Se recupera la novela inédita ‘Las aguas de la noche’ de un escritor que permaneció oculto por el gran respeto que tenía a la literatura y por estar a la sombra de grandes como Valente y Goytisolo
Poco antes de morir José Guirao —Pepe para los amigos— reunió a su círculo más cercano y le contó dónde guardaba todo aquello que había escrito durante su vida y que nunca había publicado. Las letras dormían en diferentes pendrives y ordenadores, también en todos los cuadernos que le gustaba comprar, en la casa de Madrid, en su pueblo Pulpí, Almería, en La Vera, Cáceres, un refugio donde cuidaba su jardín japonés, paseaba con los perros y escribía para que nadie le leyera. Por ahí se encontraba desperdigada una obra dispersa e inconclusa consistente en poemas de juventud, apuntes, notas, alguna obra teatral, algún intento de novela. “Haced con ello lo que creáis conveniente”, les dijo.
Guirao (Pulpí, 1959 – Madrid, 2022), uno de los más sólidos gestores culturales que ha dado España, director del museo Reina Sofía, creador de La Casa Encendida, director de la Fundación Montemadrid, finalmente ministro de Cultura y Deportes, falleció en 2022 —maldito cáncer— a los 63 años.

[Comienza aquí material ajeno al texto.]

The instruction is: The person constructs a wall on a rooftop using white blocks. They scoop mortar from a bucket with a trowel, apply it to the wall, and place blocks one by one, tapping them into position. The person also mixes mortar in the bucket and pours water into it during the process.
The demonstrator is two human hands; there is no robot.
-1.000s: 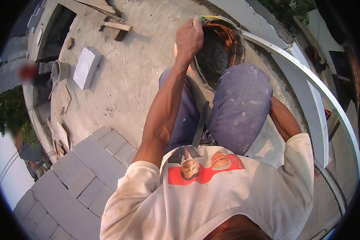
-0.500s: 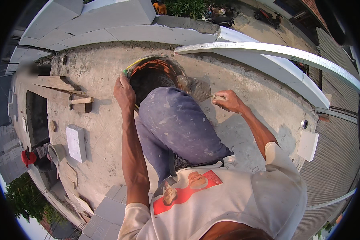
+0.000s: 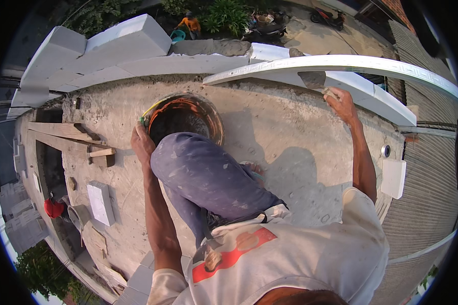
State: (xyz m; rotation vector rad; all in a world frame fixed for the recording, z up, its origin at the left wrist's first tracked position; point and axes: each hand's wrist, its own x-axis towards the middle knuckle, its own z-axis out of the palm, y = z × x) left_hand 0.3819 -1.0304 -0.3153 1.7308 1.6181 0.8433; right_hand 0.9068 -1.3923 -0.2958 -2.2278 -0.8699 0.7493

Se dedicó, fundamentalmente, a hacer brillar a otros, a hacer la cultura accesible al público, a permanecer en un segundo plano. Ahora quizás se sintiera incómodo siendo él mismo el creador al que apuntan los focos y las letras: se publica por primera vez un texto suyo, la novela Las aguas de la noche (Pre-Textos). Es curioso que el libro comience con la frase: “Nunca supo escribir historias”. Resulta que Guirao sí sabía.